** Work to be completed **
In the entries below, the lines from the one with "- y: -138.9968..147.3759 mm" through the one with "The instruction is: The" are to be copied exactly; both ends count.

** Data extracted from a collection **
===============

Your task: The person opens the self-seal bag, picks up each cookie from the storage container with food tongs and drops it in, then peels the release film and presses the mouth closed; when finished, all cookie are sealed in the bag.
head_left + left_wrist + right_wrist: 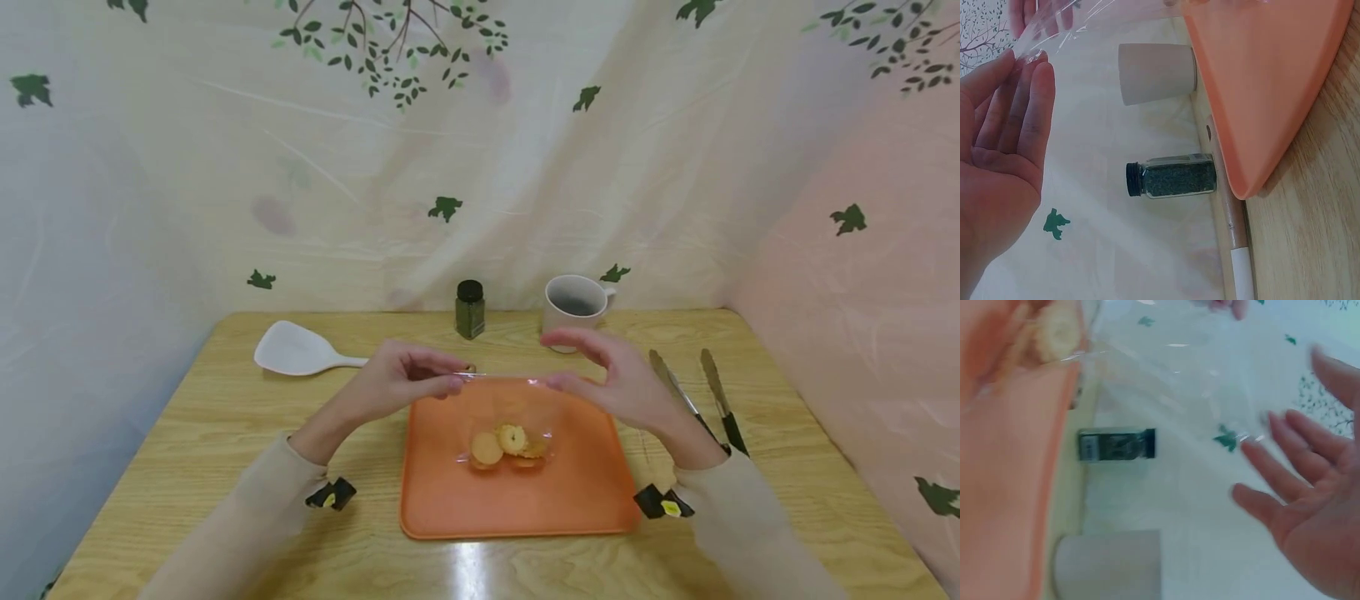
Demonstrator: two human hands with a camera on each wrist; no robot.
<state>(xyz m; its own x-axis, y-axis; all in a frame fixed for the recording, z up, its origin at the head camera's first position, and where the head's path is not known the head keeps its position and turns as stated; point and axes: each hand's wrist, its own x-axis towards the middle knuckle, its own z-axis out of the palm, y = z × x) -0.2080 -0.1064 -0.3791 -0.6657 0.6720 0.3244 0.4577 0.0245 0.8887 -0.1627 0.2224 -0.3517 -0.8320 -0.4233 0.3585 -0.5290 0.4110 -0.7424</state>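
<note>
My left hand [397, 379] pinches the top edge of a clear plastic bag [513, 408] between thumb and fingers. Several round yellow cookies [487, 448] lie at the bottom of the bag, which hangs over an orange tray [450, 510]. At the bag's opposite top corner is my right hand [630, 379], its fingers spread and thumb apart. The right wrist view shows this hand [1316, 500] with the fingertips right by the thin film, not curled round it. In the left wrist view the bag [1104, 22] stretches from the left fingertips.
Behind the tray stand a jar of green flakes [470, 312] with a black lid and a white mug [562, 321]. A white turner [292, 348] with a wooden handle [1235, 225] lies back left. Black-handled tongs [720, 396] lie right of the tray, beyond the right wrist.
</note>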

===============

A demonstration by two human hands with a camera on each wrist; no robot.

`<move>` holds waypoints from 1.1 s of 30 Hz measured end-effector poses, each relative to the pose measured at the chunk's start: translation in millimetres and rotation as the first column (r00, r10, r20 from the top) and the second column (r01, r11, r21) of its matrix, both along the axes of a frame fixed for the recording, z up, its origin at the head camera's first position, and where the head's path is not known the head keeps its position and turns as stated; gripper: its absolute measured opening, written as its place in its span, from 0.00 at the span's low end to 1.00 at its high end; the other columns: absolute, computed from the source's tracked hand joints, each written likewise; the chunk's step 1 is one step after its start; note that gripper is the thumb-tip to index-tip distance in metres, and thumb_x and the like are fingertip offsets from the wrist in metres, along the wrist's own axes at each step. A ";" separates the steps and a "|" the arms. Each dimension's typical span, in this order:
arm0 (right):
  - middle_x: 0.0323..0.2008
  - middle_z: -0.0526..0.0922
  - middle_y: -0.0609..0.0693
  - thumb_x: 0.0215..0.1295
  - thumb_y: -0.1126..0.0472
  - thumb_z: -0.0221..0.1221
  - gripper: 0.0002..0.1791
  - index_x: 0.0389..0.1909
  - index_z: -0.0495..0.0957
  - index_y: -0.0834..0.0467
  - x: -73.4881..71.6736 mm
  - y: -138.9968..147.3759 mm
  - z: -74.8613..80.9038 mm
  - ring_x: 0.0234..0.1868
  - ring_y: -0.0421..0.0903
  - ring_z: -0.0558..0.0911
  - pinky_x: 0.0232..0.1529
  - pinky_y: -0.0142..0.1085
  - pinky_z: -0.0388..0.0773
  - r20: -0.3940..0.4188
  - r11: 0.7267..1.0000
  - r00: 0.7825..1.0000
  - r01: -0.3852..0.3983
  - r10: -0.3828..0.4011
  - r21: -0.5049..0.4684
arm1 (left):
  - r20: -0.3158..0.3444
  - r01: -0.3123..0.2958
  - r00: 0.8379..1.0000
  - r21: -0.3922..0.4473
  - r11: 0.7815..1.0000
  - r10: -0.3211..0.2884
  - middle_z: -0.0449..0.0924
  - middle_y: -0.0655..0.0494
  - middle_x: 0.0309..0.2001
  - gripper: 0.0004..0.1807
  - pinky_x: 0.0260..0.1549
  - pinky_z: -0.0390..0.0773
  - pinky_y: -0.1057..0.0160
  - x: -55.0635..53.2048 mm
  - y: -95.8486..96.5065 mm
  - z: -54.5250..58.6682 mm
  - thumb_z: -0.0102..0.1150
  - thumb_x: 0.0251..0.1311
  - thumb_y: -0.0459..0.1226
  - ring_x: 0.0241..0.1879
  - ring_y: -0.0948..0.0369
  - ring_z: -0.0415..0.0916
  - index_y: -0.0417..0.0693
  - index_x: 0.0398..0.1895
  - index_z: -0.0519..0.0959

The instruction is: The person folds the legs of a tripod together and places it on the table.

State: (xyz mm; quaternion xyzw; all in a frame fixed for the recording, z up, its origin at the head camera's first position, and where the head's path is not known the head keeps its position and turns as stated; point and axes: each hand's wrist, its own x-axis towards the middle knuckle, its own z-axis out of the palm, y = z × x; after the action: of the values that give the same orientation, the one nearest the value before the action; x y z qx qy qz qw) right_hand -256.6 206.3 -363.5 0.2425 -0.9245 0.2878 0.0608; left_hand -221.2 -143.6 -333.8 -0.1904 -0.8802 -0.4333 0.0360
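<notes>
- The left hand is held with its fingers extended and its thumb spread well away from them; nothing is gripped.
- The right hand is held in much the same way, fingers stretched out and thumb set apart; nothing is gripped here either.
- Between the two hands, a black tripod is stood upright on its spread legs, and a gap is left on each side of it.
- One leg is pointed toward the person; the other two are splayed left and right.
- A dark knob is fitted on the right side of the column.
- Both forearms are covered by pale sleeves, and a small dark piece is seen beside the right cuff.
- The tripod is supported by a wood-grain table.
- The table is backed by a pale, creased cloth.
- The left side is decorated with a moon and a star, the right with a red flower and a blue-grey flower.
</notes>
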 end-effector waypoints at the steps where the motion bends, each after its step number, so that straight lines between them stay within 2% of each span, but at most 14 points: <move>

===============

** Problem solution **
  - y: -138.9968..147.3759 mm
  - z: -74.8613..80.9038 mm
  - ring_x: 0.0234..0.1868
  - ring_y: -0.0421..0.0903
  - ring_z: -0.0558..0.0911
  - pinky_x: 0.0232..0.1529
  - pinky_y: -0.0142..0.1085
  - pinky_z: -0.0388..0.0773
  - r20: -0.3940..0.4188
  - r11: 0.7267..1.0000
  - r00: 0.7825..1.0000
  - r01: -0.3852..0.3983
  - r10: -0.3828..0.4011
  - r21: -0.5049..0.4684
arm1 (left):
  - r20: -0.3158..0.3444
  - r01: -0.3123..0.2958
  - r00: 0.8379..1.0000
  - r21: -0.3922..0.4473
  - r11: 0.7815..1.0000
  - r10: -0.3211..0.2884
  - middle_z: -0.0449..0.0924
  - middle_y: -0.0655..0.0494
  - middle_x: 0.0309..0.2001
  - gripper: 0.0004..0.1807
  - pinky_x: 0.0260..0.1549
  - pinky_z: -0.0390..0.0773
  - pinky_y: -0.1057..0.0160
  - x: -55.0635..53.2048 mm
  - y: -95.8486..96.5065 mm
  - z: -54.5250..58.6682 mm
  - thumb_z: -0.0102..0.1150
  - thumb_x: 0.0251..0.1311
  - thumb_y: -0.0459..0.1226
  - ring_x: 0.0241..0.1879
  - ring_y: -0.0948..0.0369
  - ring_z: -0.0415..0.0916
  - index_y: -0.0417..0.0693
  - index_x: 0.0398..0.1895
  - index_z: -0.0519..0.0959

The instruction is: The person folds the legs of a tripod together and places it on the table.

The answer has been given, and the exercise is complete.